Acknowledging prior studies had demonstrated an increase in the number of people dying at home and an increase in hospice usage, the researchers asked the (somewhat) rhetorical question, “Is this evidence of the success of hospice- and hospital-based palliative care teams?” Their findings suggest the answer might be “maybe” or “maybe not”—a not-so-resoundingly affirmative response to an important question.

The researchers explored information contained in a complex Medicare database, looking at records from more than 800,000 Medicare beneficiaries who died in 2000, 2005 or 2009. Data represent a random sample of those 66 or older who had a diagnosis of cancer, COPD or dementia in the last six months of their lives.

So, what were their findings?

  • Between 2000 and 2009, the number of Medicare beneficiaries dying at home increased;
  • The number of deaths in acute care hospitals decreased; and
  • Hospice use at time of death increased.

And, yet:

  • The number of individuals placed on mechanical ventilation increased;
  • The number of individuals experiencing a transition between healthcare facilities in the last three days of life increased;
  • Intensive care usage during the last month of life increased; and
  • The number of short stays in hospice increased between 2000 and 2009, suggesting the referral to hospice comes later in the terminal illness, rather than sooner.

In short, a greater percentage of individuals are dying at home and using hospice, while at the same time, more terminally ill individuals are experiencing extraordinary and heroic measures at the end of life. The hospice movement hasn’t necessarily led to a reduction in the use of treatment-focused healthcare services at end of life.

This publication made national healthcare news last week, and there was widespread discussion about these findings. I spent some time examining the numbers over the weekend, because I was curious about the story behind them. Two themes stood out.

The researchers suggest an interesting phenomenon: hospice might be becoming one component of healthcare usage at end of life, an “add-on” service to the current treatment-focused model. If so, this pattern may prove troubling, as hospice services more appropriately offer patients a different model of care—palliation and comfort. Patients potentially miss out on the full benefits of hospice care if it’s envisioned as an add-on to curative treatment, rather than a self-standing medical paradigm.

In addition to this idea of shoehorning hospice into a treatment model, I sense there’s missing information in the research: what did the patients want? Did they want to die at home? Did they want to be on a ventilator? Did they want to be in intensive care and moved to a different facility in the last few days of their lives?

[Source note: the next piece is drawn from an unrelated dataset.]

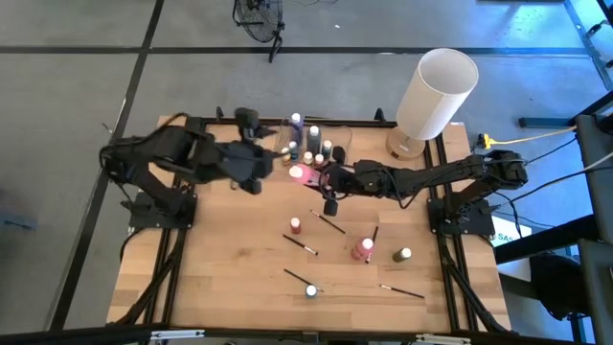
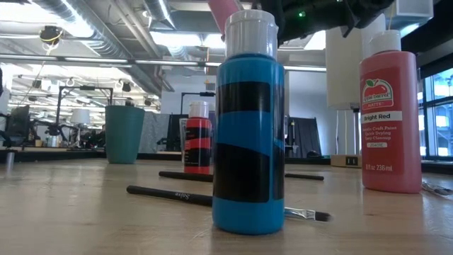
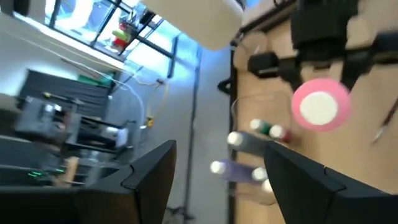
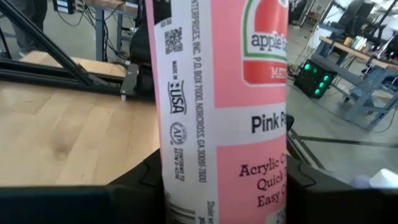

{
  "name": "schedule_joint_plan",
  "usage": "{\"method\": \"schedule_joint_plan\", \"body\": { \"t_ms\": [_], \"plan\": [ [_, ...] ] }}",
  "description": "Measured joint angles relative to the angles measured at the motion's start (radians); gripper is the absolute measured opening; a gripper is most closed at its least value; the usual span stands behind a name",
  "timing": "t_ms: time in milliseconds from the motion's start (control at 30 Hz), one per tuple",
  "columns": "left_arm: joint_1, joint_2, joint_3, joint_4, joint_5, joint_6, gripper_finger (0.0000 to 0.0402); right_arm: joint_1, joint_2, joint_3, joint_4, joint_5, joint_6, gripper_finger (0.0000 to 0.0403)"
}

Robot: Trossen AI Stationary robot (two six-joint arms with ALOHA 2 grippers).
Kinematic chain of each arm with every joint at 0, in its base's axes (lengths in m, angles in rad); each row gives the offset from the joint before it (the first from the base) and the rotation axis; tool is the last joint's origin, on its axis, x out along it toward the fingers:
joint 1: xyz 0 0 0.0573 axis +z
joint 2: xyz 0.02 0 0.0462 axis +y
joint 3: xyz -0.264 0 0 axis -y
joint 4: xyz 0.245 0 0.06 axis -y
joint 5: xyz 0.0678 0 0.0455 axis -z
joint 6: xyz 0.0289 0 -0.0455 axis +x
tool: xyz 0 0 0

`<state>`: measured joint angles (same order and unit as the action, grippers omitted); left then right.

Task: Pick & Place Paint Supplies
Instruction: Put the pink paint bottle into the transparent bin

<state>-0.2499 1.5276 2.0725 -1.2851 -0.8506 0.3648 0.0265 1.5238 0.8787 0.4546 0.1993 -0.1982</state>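
My right gripper (image 1: 308,176) is shut on a pink paint bottle (image 1: 299,174), held in the air just near of the clear container (image 1: 308,142), which holds several bottles. My left gripper (image 3: 217,180) is open and empty, beside the container's left end (image 1: 268,159). The pink bottle's pale cap shows in the left wrist view (image 3: 319,106). On the table stand a reddish bottle (image 1: 296,225), a red bottle (image 1: 362,249), a green bottle (image 1: 403,255) and a blue bottle (image 2: 248,134). Thin dark brushes (image 1: 328,223) lie flat among them. My right gripper pinches the pink bottle's labelled body (image 4: 217,186) between its two fingers (image 4: 134,186), one on each side. The fingers come level from the table's right side. The bottle stands about upright, cap up, lifted clear of the table.
A large white cylinder (image 1: 436,91) stands at the far right corner. More brushes (image 1: 402,290) lie near the front edge. The near left part of the table (image 1: 192,278) is bare wood.
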Motion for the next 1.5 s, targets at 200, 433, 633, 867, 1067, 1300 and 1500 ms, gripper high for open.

In hindsight, it might seem obvious that the answer would be no, they didn’t want to be moved hours before they died; but, these are complex questions. It might not have been obvious to the patients that death was imminent; they may have made different choices had they known.

I’d love to see two or three or more studies about this topic, so we can have a better understanding of trends in end-of-life care. Like many others, I know personally about the impact and importance of quality hospice care, and I don’t believe it should become any sort of add-on to an aggressive treatment modality. Furthermore, with broad nationwide efforts in place to ensure patients have a say in the care they receive, I’d like to see more studies describing the way in which patients direct their own care at the end of life, especially in their final days.